Erkeklere gelirsek Roland Garros'ta Soderling bir nevi sürprizdi, burada da Roddick. Elbette Roddick dünya kılasmanında 6. sırada, o anlamda aralarında ciddi fark var ama yine de kimse bu kadar dişli, 4 küsur saat sonunda bile oyundan kopmayan bir Roddick beklemiyordu. Hatta set bile alamaz deniyordu ama neredeyse maçı alıyordu.

Geçen seneki Nadal - Federer maçı, daha önce de söylediğim gibi, unutulmazların ilk sırasında ama dün akşamki maç da kendine listede iyi bir yer edindi. Özellikle son sette tie-break olmadığı için iki farklı skor gerektiğinden ancak 14 - 16'da bitti ve 95 dakika sürdü. En hızlı servis (143 mph/ Roddick) ve ace (50 / Federer) rekorları kırıldı.
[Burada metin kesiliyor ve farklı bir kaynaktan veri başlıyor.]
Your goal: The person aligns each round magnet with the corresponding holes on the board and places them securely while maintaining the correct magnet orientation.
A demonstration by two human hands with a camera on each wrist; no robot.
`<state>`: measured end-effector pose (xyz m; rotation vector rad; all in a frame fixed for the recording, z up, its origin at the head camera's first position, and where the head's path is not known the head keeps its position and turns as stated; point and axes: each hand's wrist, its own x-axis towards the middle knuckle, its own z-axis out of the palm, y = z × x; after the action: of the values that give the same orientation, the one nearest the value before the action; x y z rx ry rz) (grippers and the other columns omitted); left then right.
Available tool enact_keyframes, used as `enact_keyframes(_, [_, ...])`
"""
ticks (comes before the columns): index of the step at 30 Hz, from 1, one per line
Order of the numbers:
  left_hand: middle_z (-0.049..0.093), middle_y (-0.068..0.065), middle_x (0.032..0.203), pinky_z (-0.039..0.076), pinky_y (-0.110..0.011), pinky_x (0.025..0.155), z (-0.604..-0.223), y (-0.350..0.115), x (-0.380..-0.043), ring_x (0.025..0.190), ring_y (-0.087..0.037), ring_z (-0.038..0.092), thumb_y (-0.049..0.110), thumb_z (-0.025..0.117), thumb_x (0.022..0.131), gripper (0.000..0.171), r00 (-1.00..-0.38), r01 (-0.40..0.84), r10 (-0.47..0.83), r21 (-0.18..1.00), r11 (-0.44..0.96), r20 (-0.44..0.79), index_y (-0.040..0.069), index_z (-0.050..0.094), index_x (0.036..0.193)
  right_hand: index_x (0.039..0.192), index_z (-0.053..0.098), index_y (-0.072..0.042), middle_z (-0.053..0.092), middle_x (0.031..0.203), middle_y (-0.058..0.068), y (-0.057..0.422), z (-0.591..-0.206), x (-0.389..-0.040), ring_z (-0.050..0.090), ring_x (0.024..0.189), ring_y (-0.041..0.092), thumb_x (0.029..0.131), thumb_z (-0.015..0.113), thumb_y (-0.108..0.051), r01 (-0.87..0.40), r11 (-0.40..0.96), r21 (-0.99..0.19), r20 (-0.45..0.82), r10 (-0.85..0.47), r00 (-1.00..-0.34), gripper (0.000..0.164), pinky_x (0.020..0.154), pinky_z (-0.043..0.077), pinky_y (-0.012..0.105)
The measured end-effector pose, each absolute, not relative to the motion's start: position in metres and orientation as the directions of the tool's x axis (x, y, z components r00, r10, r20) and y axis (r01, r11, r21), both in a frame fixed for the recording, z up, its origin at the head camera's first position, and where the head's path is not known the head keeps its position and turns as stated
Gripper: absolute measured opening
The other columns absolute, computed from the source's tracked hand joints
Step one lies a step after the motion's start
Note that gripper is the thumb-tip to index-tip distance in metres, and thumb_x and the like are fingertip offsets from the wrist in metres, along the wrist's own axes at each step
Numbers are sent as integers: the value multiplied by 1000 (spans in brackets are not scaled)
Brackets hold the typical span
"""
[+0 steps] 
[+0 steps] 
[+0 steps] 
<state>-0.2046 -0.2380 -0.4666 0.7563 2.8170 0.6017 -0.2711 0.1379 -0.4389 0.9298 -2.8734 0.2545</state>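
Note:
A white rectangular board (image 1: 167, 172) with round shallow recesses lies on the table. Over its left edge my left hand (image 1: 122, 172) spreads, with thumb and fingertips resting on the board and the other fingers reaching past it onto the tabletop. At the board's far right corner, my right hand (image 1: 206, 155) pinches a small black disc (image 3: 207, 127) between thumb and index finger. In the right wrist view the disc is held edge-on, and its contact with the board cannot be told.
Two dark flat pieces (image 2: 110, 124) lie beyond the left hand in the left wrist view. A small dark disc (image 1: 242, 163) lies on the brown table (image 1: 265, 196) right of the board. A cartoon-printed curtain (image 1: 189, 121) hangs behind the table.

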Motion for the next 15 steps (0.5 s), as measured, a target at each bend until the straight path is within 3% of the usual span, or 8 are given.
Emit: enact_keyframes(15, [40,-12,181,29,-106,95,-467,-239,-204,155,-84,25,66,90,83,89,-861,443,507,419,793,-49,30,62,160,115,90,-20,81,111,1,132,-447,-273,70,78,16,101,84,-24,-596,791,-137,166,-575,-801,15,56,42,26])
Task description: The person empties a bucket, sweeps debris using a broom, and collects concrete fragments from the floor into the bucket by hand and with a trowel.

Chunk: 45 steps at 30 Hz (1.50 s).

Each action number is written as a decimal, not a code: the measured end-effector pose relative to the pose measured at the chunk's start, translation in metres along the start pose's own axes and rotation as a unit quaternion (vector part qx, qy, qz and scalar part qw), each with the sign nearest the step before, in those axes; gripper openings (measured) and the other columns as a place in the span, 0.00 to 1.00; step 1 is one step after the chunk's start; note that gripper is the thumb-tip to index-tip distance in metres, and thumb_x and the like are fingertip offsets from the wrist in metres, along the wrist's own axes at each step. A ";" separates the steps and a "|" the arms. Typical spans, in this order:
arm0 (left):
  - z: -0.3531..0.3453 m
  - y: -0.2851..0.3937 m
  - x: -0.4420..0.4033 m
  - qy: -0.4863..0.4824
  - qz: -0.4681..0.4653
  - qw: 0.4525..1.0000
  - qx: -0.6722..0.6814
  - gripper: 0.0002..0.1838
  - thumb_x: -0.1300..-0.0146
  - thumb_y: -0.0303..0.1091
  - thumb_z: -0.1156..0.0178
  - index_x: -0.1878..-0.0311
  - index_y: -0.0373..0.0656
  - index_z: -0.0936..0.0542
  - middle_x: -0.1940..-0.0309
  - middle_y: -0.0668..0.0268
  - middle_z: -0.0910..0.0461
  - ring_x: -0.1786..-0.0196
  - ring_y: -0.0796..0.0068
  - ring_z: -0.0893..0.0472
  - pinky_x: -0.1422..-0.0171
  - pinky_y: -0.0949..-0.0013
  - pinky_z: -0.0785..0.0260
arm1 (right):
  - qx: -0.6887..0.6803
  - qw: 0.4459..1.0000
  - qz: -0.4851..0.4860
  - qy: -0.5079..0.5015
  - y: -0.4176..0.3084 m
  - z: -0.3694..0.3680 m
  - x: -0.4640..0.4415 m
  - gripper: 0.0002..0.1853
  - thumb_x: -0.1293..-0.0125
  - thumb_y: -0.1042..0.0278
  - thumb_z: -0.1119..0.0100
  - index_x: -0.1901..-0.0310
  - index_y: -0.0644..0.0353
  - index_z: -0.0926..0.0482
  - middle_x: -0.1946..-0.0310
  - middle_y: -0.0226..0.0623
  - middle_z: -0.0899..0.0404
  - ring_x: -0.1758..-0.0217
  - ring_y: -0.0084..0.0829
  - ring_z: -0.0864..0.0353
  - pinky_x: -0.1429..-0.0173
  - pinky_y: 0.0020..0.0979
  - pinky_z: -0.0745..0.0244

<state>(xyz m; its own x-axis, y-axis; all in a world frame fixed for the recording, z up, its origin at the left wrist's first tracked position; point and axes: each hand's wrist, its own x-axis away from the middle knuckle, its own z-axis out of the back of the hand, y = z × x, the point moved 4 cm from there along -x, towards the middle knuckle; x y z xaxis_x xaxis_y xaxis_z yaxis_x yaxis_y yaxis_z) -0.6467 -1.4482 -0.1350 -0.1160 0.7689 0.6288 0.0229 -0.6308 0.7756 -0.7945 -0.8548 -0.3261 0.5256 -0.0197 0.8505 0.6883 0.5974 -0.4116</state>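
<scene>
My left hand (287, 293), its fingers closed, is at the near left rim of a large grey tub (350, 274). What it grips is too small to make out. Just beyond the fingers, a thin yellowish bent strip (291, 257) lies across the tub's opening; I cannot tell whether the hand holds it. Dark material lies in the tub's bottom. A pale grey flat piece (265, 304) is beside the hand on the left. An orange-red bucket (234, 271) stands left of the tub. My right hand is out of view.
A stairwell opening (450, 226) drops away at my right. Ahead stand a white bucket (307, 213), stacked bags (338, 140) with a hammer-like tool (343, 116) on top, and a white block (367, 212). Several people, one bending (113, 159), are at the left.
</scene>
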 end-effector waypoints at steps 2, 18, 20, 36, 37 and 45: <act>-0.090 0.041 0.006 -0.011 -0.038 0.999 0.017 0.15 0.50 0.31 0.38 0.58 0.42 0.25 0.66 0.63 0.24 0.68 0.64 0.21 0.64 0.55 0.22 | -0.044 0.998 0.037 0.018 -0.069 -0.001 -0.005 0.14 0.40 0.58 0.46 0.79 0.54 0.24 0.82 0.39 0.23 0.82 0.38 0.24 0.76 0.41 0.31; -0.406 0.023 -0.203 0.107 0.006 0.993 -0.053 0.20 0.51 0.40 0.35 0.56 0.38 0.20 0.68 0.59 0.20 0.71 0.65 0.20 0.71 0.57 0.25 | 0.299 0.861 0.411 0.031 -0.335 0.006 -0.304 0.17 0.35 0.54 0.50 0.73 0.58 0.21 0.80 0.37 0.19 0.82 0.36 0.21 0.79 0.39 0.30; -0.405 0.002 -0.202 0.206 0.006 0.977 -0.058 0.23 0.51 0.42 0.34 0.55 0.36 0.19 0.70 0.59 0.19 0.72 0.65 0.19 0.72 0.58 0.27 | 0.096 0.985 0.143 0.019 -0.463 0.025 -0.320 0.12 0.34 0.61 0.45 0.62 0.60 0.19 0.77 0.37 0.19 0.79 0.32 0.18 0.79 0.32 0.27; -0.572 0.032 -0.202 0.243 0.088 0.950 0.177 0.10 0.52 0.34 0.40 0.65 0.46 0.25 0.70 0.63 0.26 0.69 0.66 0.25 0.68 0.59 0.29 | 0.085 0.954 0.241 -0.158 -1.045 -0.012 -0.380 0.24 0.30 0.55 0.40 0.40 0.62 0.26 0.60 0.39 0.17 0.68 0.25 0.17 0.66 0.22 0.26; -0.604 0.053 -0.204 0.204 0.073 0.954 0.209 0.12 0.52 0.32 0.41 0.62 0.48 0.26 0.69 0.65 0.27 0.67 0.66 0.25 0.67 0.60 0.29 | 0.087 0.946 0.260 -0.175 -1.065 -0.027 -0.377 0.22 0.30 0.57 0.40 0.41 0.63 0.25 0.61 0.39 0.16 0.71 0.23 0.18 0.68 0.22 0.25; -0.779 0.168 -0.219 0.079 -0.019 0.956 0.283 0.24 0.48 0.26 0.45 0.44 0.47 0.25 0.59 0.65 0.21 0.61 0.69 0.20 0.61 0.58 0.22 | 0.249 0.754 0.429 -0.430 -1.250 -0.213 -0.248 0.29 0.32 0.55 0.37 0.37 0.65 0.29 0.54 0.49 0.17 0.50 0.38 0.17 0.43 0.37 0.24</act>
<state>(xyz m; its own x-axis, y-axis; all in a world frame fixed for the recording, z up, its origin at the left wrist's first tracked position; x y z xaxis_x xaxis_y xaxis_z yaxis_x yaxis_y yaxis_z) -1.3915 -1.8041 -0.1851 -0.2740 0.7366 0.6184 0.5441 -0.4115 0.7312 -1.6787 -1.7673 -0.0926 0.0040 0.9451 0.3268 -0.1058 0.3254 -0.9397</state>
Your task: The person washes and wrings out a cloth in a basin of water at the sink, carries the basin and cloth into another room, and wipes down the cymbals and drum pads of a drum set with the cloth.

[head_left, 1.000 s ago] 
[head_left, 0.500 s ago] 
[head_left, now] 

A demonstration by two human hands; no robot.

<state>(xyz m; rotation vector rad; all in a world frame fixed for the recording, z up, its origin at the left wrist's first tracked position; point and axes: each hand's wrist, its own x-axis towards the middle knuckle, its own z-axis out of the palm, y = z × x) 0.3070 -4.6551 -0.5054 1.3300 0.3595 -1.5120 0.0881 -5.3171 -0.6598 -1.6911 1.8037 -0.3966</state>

Maç sonunda Federer, geçen sene 1 yıllığına Nadal'a teslim ettiği Wimbledon şampiyonu ünvanını ve dünya sıralamasındaki 1. sırasını geri aldı. 15. Grand Slam zaferine ulaşarak, Roland Garos'ta ünvanını egale ettiği Pete Sampras'ı, o kendini izlerken, geride bıraktı.

4 saati aşkın süren ve oldukça keyifli geçen final maçının sonunda Roddick neredeyse konuşamadı. Federer ise, aynı yoldan geçen sene geçmiş biri olarak, "inşallah sen de benim gibi seneye de burada olursun" dileğinde bulundu.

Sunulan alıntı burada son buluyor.